● PROBLEM TO SOLVE
Determine how many lines of the material below include "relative", and reply with that number alone.
*** SUPPLIED DATA ***
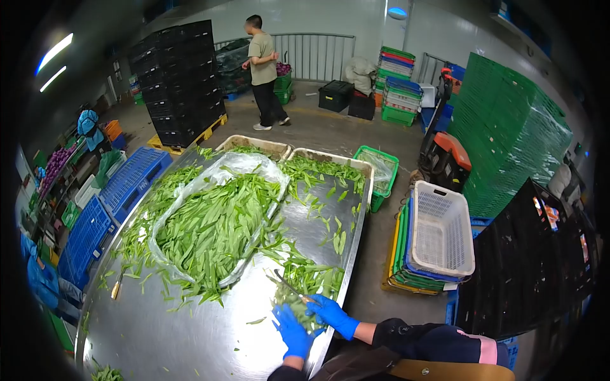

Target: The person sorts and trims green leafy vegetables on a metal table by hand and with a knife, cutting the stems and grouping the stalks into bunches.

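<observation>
My right hand (332, 315), in a blue glove, is wrapped round the handle of a knife (291, 287). Its thin blade points up and left over a pile of cut leafy greens (318, 277) near the table's right edge. My left hand (293, 333), also blue-gloved, has its fingers spread beside the smeared lower greens; whether it presses on them I cannot tell. Further up the steel table (210, 336) lies an open clear plastic bag (166, 257) heaped with long green leaves (213, 232). Another knife (115, 289) with a pale handle rests at the table's left.
Two cream crates (367, 171) with greens adjoin the far table edge. A green crate (389, 184) and stacked baskets (445, 228) stand to the right, near a pallet jack (448, 152). Blue pallets (133, 181) line the left. One person (260, 60) walks behind.
</observation>
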### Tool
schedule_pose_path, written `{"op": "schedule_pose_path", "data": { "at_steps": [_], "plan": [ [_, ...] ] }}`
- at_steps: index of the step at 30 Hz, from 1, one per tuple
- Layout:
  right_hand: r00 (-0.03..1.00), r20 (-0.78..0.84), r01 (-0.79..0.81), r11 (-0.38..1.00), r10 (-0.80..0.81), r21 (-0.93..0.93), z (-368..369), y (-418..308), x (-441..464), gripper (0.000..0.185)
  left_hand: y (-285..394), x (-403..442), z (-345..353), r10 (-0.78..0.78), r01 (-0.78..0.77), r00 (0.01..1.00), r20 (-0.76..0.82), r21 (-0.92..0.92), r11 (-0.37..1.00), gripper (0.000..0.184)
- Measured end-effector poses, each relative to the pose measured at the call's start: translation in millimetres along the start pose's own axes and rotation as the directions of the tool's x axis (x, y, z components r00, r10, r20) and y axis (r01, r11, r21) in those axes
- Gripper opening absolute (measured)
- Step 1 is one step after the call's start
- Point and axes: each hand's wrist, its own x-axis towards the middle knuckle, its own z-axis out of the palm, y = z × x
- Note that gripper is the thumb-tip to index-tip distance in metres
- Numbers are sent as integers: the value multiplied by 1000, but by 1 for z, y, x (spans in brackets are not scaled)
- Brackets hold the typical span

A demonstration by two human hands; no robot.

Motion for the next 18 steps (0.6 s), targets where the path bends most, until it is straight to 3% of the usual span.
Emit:
{"op": "schedule_pose_path", "data": {
  "at_steps": [1,2,3,4,5,6,7,8,9,10,11,12,15,16,17,18],
  "plan": [
    [999,-42,9,999,-8,31,-1,-2,-1,39,7,19,7,60,-61,996,-61,-16,998,120],
    [987,-98,132,991,-128,38,1,-3,-1,37,-5,44,39,93,-89,993,-77,49,995,99],
    [988,-91,127,991,-123,31,-3,-2,2,37,6,64,39,86,-100,987,-134,-105,989,85],
    [992,-66,115,992,-112,47,-9,-2,6,34,10,85,45,131,-158,979,-154,-181,971,84],
    [994,-42,101,993,-99,62,-14,-4,9,32,22,101,38,192,-206,966,-175,-62,977,82],
    [987,-68,148,987,-144,69,-13,-15,4,27,25,118,40,159,-197,968,-194,-194,961,84],
    [978,-74,202,976,-197,76,-18,-6,13,25,31,127,46,107,-297,950,-292,-749,593,86],
    [972,-100,224,967,-212,122,-19,-17,12,25,19,134,57,109,-322,943,-315,-775,543,90],
    [955,-93,285,958,-280,42,-23,-17,20,28,33,123,18,60,-136,984,-168,-488,862,94],
    [947,-162,296,951,-279,93,-24,-12,26,35,34,109,9,122,-174,944,-307,-147,974,95],
    [872,-163,464,886,-461,-23,-26,-7,31,41,28,93,-2,96,-172,954,-285,-256,951,90],
    [772,-100,545,735,-627,-402,-28,-22,24,37,13,73,1,47,-173,942,-331,-362,916,86],
    [801,97,512,592,-591,-622,-33,-9,23,43,-21,8,-14,-157,-92,907,-391,-549,831,76],
    [785,189,552,528,-590,-645,-32,-2,23,40,-29,-10,-27,-199,-60,889,-413,-534,843,75],
    [794,183,544,544,-580,-639,-30,7,22,40,-38,-27,-35,-235,-30,867,-439,-517,855,74],
    [781,332,580,417,-528,-700,-27,16,20,37,-46,-44,-36,-347,53,831,-435,-559,828,74]
  ]
}}
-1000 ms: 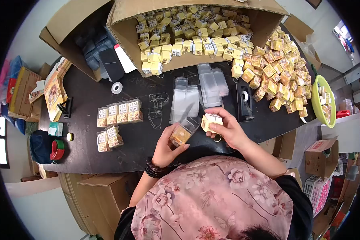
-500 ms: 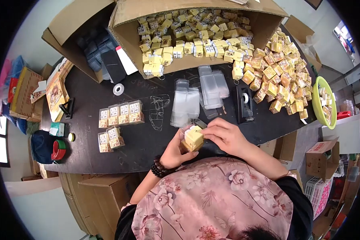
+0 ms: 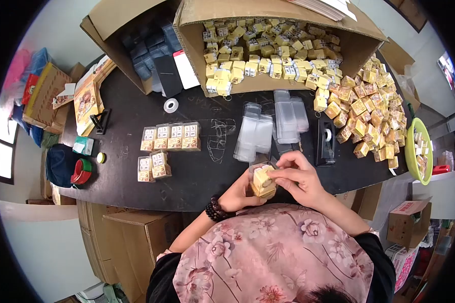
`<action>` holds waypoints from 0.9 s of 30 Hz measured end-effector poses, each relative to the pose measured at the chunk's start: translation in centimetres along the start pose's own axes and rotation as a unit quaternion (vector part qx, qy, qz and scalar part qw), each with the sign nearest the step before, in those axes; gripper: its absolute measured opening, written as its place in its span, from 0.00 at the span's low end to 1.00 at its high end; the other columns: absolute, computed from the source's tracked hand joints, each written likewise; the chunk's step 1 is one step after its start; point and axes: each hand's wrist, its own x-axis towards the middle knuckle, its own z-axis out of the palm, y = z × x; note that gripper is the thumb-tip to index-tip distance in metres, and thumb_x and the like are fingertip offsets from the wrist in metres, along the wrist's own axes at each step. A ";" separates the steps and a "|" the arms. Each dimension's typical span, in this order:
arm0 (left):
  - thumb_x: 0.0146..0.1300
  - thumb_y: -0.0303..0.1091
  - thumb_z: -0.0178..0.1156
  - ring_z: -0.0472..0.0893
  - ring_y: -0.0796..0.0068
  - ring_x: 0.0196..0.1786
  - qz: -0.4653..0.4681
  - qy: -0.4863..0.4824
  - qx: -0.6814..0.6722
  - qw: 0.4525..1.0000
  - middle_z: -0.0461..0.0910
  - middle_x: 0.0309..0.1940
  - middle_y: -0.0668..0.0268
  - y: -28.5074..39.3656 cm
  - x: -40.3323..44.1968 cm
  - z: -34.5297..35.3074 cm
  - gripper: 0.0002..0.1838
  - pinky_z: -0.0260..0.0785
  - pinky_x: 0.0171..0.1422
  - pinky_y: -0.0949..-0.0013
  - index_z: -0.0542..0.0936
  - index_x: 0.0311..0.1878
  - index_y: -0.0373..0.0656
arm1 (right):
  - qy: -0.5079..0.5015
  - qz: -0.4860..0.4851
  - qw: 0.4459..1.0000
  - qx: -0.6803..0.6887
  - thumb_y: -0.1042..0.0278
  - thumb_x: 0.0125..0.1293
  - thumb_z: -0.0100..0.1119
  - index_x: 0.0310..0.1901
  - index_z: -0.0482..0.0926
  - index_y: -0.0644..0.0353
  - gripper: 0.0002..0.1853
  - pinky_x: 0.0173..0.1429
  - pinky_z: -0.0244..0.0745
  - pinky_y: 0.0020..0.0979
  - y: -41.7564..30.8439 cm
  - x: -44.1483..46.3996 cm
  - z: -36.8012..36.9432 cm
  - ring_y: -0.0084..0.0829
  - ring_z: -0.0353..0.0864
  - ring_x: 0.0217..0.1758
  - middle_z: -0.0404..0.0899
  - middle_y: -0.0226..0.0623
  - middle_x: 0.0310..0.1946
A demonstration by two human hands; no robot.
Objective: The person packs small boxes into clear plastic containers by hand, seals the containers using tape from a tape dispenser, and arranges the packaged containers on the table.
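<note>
My left hand [image 3: 234,197] is closed around a clear plastic case, with a small yellow box [image 3: 262,177] standing in its open end. Thumb and index finger of my right hand [image 3: 302,181] pinch the yellow box's top right side; the other fingers are raised and bent. Just beyond my hands lie two stacks of flat clear plastic cases [image 3: 248,134], the second [image 3: 289,118] further right. Filled clear cases with printed boxes [image 3: 170,137] stand in a row to the left, and a pair of them [image 3: 153,166] sits nearer me.
A large carton [image 3: 268,88] full of yellow boxes lies at the back. Orange-printed boxes [image 3: 366,108] are heaped at the right, beside a green basket [image 3: 418,169]. A black tape dispenser [image 3: 325,146] and tape roll [image 3: 171,105] are on the dark table [image 3: 111,192].
The view has shifted, so the table's things appear further right. My right fingers have changed their hold on the yellow box and are more lifted. My left hand still grips the case.
</note>
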 end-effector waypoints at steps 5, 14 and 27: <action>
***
● OUTPUT FOR THIS EXERCISE
2